## Importing Libraries

In [0]:
from pyspark.sql.functions import *
from pyspark.sql.types import *
from pyspark.sql.window import Window

**1783. Grand Slam Titles (Medium)**

**Table: Players**

| Column Name    | Type    |
|----------------|---------|
| player_id      | int     |
| player_name    | varchar |

player_id is the primary key (column with unique values) for this table.
Each row in this table contains the name and the ID of a tennis player.
 
**Table: Championships**

| Column Name   | Type    |
|---------------|---------|
| year          | int     |
| Wimbledon     | int     |
| Fr_open       | int     |
| US_open       | int     |
| Au_open       | int     |

year is the primary key (column with unique values) for this table.
Each row of this table contains the IDs of the players who won one each tennis tournament of the grand slam.
 
**Write a solution to report the number of grand slam tournaments won by each player.
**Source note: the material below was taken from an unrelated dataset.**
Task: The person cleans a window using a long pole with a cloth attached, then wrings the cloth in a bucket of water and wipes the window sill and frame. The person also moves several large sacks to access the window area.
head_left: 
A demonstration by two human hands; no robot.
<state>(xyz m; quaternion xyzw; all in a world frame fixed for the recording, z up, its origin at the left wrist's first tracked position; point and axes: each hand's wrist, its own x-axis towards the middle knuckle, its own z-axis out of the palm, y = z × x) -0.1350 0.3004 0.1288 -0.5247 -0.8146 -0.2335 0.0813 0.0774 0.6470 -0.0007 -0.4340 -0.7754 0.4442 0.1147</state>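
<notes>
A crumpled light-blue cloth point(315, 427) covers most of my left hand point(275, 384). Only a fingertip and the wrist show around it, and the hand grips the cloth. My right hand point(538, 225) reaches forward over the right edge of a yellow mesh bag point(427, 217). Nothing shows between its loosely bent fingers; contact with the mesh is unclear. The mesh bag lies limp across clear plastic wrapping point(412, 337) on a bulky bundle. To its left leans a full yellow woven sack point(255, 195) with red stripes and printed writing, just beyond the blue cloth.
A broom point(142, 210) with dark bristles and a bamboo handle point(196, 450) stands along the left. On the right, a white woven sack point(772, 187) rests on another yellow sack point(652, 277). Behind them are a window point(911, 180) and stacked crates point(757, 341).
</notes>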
Do not include the players who did not win any tournament.**

Return the result table in any order.

The result format is in the following example.

**Example 1:**

**Input:** 

**Players table:**

| player_id | player_name |
|-----------|-------------|
| 1         | Nadal       |
| 2         | Federer     |
| 3         | Novak       |

**Championships table:**
| year | Wimbledon | Fr_open | US_open | Au_open |
|------|-----------|---------|---------|---------|
| 2018 | 1         | 1       | 1       | 1       |
| 2019 | 1         | 1       | 2       | 2       |
| 2020 | 2         | 1       | 2       | 2       |

**Output:** 
| player_id | player_name | grand_slams_count |
|-----------|-------------|-------------------|
| 2         | Federer     | 5                 |
| 1         | Nadal       | 7                 |

**Explanation:** 
- Player 1 (Nadal) won 7 titles: Wimbledon (2018, 2019), Fr_open (2018, 2019, 2020), US_open (2018), and Au_open (2018).
- Player 2 (Federer) won 5 titles: Wimbledon (2020), US_open (2019, 2020), and Au_open (2019, 2020).
- Player 3 (Novak) did not win anything, we did not include them in the result table.

In [0]:
players_data_1783 = [
    (1, "Nadal"),
    (2, "Federer"),
    (3, "Novak"),
]
players_columns_1783 = ["player_id", "player_name"]
players_df_1783 = spark.createDataFrame(players_data_1783, players_columns_1783)
players_df_1783.show()

championships_data_1783 = [
    (2018, 1, 1, 1, 1),
    (2019, 1, 1, 2, 2),
    (2020, 2, 1, 2, 2),
]

championships_columns_1783 = ["year", "Wimbledon", "Fr_open", "US_open", "Au_open"]
championships_df_1783 = spark.createDataFrame(championships_data_1783, championships_columns_1783)
championships_df_1783.show()

+---------+-----------+
|player_id|player_name|
+---------+-----------+
|        1|      Nadal|
|        2|    Federer|
|        3|      Novak|
+---------+-----------+

+----+---------+-------+-------+-------+
|year|Wimbledon|Fr_open|US_open|Au_open|
+----+---------+-------+-------+-------+
|2018|        1|      1|      1|      1|
|2019|        1|      1|      2|      2|
|2020|        2|      1|      2|      2|
+----+---------+-------+-------+-------+



In [0]:
champ_unpivoted_df_1783 = championships_df_1783\
                                .select( col("year"),
                                        explode(
                                            array(
                                            col("Wimbledon").alias("winner"),
                                            col("Fr_open").alias("winner"),
                                            col("US_open").alias("winner"),
                                            col("Au_open").alias("winner")
                                            )
                                        ).alias("player_id"))

In [0]:
wins_df_1783 = champ_unpivoted_df_1783\
                        .groupBy("player_id").count()\
                            .withColumnRenamed("count", "grand_slams_count")


In [0]:
wins_df_1783\
    .join(players_df_1783, on="player_id")\
        .select("player_id", "player_name", "grand_slams_count").show()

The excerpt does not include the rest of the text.